→ **Problem requirements**
Collect every line below that contains the word "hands".

→ **Data segment**
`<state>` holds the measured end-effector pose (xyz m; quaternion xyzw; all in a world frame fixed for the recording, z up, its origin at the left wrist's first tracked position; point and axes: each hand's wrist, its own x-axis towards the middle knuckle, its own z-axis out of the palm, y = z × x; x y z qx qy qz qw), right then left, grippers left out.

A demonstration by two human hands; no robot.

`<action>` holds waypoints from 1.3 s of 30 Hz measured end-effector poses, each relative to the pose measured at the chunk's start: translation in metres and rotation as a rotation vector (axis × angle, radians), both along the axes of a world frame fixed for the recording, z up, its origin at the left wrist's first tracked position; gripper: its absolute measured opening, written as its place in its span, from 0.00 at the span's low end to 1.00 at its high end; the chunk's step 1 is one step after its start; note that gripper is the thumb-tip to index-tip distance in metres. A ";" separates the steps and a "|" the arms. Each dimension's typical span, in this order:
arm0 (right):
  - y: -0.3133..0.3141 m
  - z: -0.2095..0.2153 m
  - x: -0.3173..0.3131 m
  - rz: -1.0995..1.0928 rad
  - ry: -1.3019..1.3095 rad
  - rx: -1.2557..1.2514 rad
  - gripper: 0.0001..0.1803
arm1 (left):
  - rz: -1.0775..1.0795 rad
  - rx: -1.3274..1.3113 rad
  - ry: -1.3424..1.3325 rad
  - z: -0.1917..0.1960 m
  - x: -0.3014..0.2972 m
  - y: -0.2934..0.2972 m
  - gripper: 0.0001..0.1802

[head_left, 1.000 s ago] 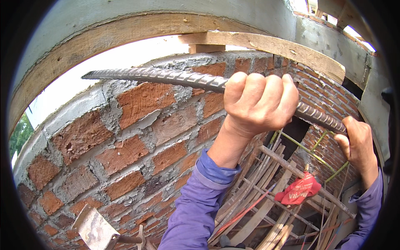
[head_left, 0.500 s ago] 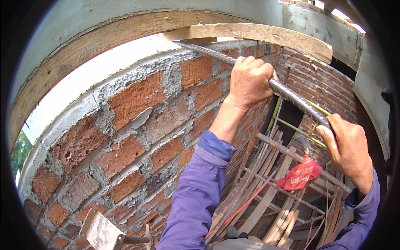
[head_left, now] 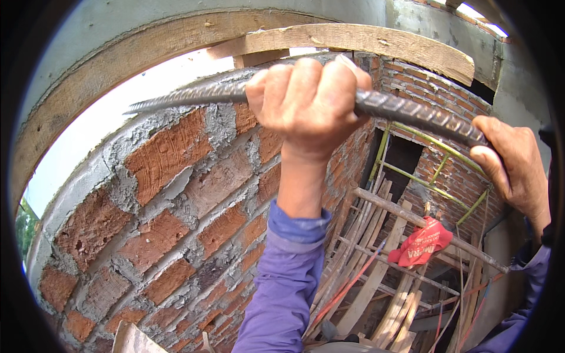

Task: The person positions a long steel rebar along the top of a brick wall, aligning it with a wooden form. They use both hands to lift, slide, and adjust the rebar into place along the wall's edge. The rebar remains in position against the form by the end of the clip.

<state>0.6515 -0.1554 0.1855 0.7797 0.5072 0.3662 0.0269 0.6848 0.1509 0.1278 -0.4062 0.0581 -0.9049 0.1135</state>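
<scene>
A ribbed steel reinforcing bar runs across the upper part of the view, above the top of a brick wall. Around its middle my left hand is closed in a fist. Farther right, my right hand grips the bar near its near end, thumb underneath. The bar's far end points left over the mortared wall top. Behind my left hand, the brick wall shows rough grey mortar joints. A wooden plank lies beyond the bar, along the wall top.
Below right stands scaffolding of wooden poles and loose boards, with a red cloth draped on a pole. A green frame leans behind it. A metal blade shows at the lower left. Another brick wall rises behind.
The bar has swung from a steep slant to nearly level, its far end moving left and nearer. My left hand has come left and up; my right hand has shifted right.
</scene>
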 end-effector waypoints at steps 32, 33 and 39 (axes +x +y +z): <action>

→ **Exercise response**
A demonstration by two human hands; no robot.
Task: The person positions a long steel rebar along the top of a brick wall, aligning it with a wooden form. They use both hands to lift, slide, and adjust the rebar into place along the wall's edge. The rebar remains in position against the form by the end of the clip.

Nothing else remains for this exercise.